§ **ASSIGNED TASK**: Please restate every line below exactly, without any pictures.

§ **INFORMATION SHOWN**:
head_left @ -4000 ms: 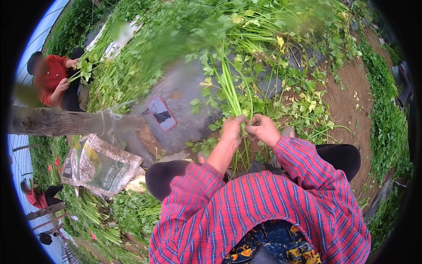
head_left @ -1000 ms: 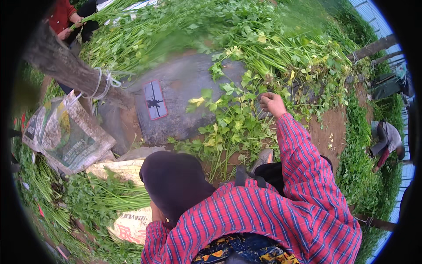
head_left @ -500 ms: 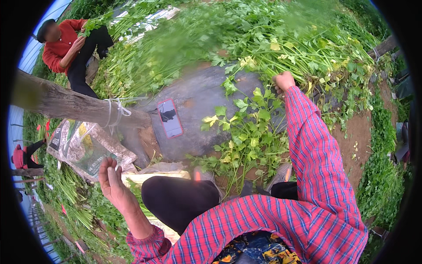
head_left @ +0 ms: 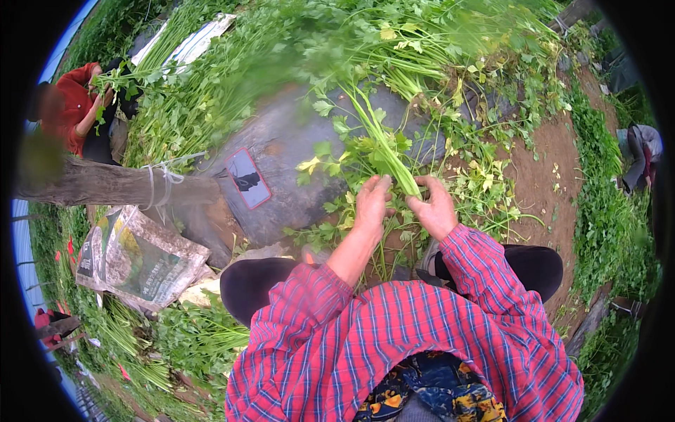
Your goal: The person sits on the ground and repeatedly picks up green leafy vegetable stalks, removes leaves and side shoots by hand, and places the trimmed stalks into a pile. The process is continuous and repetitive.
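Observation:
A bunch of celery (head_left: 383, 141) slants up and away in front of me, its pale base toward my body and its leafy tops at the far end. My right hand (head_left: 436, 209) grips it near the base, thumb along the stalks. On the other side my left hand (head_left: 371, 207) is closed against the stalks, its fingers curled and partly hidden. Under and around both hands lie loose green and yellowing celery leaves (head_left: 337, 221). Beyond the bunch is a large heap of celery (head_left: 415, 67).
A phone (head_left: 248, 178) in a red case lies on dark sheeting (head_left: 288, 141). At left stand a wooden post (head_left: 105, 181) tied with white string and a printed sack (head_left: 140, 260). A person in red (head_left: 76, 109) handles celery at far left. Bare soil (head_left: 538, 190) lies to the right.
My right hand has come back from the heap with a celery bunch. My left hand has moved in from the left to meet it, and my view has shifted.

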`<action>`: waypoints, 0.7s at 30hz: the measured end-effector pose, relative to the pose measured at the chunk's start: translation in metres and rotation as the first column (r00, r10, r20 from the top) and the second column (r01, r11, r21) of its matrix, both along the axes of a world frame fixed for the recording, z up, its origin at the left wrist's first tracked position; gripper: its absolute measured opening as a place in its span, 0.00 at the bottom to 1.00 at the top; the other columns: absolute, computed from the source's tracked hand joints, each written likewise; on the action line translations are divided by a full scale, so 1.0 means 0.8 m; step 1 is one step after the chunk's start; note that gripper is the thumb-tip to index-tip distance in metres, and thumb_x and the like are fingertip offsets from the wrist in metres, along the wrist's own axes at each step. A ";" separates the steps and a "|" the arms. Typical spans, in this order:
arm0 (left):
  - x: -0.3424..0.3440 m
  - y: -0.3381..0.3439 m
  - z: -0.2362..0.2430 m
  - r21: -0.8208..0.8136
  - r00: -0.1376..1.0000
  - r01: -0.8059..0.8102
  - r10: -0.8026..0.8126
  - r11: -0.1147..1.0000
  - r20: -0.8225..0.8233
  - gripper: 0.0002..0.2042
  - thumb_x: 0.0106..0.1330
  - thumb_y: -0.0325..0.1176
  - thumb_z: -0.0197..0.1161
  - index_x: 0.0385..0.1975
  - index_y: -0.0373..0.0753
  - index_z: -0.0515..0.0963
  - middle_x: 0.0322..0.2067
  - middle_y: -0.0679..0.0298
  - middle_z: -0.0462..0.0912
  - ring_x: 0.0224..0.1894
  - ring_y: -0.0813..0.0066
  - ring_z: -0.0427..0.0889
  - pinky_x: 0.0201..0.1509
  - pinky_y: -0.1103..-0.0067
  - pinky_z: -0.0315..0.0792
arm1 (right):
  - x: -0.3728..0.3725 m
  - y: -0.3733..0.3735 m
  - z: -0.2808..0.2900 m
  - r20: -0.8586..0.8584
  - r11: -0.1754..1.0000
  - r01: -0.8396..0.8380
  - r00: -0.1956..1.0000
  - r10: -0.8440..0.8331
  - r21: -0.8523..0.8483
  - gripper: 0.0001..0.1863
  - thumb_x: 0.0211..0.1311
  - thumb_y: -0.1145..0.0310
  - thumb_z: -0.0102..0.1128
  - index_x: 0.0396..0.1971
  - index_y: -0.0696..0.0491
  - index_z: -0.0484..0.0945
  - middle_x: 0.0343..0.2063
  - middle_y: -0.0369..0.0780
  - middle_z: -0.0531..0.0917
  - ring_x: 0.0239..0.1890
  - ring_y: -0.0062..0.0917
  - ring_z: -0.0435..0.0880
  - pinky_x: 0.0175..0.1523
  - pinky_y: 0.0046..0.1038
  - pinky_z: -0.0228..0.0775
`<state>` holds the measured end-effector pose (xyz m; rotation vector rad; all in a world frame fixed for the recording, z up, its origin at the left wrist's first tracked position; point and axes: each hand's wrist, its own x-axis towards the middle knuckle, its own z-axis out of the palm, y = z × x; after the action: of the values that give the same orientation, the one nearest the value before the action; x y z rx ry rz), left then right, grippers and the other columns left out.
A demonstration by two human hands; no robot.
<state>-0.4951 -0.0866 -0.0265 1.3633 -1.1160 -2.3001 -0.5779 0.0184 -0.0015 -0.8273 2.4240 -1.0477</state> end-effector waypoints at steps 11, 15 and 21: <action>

§ **RESULT BELOW**:
head_left @ -4000 ms: 
head_left @ -1000 ms: 
head_left @ -500 ms: 
head_left @ +0 ms: 
Your goal: The person sits on the ground and repeatedly picks up green leafy vegetable stalks, removes leaves and side shoots by hand, and places the trimmed stalks into a pile. The process is continuous and repetitive.
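Observation:
A bunch of celery (head_left: 383, 141) slants up and away in front of me, its pale base toward my body and its leafy tops at the far end. My right hand (head_left: 436, 209) grips it near the base, thumb along the stalks. On the other side my left hand (head_left: 371, 207) is closed against the stalks, its fingers curled and partly hidden. Under and around both hands lie loose green and yellowing celery leaves (head_left: 337, 221). Beyond the bunch is a large heap of celery (head_left: 415, 67).
A phone (head_left: 248, 178) in a red case lies on dark sheeting (head_left: 288, 141). At left stand a wooden post (head_left: 105, 181) tied with white string and a printed sack (head_left: 140, 260). A person in red (head_left: 76, 109) handles celery at far left. Bare soil (head_left: 538, 190) lies to the right.
My right hand has come back from the heap with a celery bunch. My left hand has moved in from the left to meet it, and my view has shifted.
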
`<action>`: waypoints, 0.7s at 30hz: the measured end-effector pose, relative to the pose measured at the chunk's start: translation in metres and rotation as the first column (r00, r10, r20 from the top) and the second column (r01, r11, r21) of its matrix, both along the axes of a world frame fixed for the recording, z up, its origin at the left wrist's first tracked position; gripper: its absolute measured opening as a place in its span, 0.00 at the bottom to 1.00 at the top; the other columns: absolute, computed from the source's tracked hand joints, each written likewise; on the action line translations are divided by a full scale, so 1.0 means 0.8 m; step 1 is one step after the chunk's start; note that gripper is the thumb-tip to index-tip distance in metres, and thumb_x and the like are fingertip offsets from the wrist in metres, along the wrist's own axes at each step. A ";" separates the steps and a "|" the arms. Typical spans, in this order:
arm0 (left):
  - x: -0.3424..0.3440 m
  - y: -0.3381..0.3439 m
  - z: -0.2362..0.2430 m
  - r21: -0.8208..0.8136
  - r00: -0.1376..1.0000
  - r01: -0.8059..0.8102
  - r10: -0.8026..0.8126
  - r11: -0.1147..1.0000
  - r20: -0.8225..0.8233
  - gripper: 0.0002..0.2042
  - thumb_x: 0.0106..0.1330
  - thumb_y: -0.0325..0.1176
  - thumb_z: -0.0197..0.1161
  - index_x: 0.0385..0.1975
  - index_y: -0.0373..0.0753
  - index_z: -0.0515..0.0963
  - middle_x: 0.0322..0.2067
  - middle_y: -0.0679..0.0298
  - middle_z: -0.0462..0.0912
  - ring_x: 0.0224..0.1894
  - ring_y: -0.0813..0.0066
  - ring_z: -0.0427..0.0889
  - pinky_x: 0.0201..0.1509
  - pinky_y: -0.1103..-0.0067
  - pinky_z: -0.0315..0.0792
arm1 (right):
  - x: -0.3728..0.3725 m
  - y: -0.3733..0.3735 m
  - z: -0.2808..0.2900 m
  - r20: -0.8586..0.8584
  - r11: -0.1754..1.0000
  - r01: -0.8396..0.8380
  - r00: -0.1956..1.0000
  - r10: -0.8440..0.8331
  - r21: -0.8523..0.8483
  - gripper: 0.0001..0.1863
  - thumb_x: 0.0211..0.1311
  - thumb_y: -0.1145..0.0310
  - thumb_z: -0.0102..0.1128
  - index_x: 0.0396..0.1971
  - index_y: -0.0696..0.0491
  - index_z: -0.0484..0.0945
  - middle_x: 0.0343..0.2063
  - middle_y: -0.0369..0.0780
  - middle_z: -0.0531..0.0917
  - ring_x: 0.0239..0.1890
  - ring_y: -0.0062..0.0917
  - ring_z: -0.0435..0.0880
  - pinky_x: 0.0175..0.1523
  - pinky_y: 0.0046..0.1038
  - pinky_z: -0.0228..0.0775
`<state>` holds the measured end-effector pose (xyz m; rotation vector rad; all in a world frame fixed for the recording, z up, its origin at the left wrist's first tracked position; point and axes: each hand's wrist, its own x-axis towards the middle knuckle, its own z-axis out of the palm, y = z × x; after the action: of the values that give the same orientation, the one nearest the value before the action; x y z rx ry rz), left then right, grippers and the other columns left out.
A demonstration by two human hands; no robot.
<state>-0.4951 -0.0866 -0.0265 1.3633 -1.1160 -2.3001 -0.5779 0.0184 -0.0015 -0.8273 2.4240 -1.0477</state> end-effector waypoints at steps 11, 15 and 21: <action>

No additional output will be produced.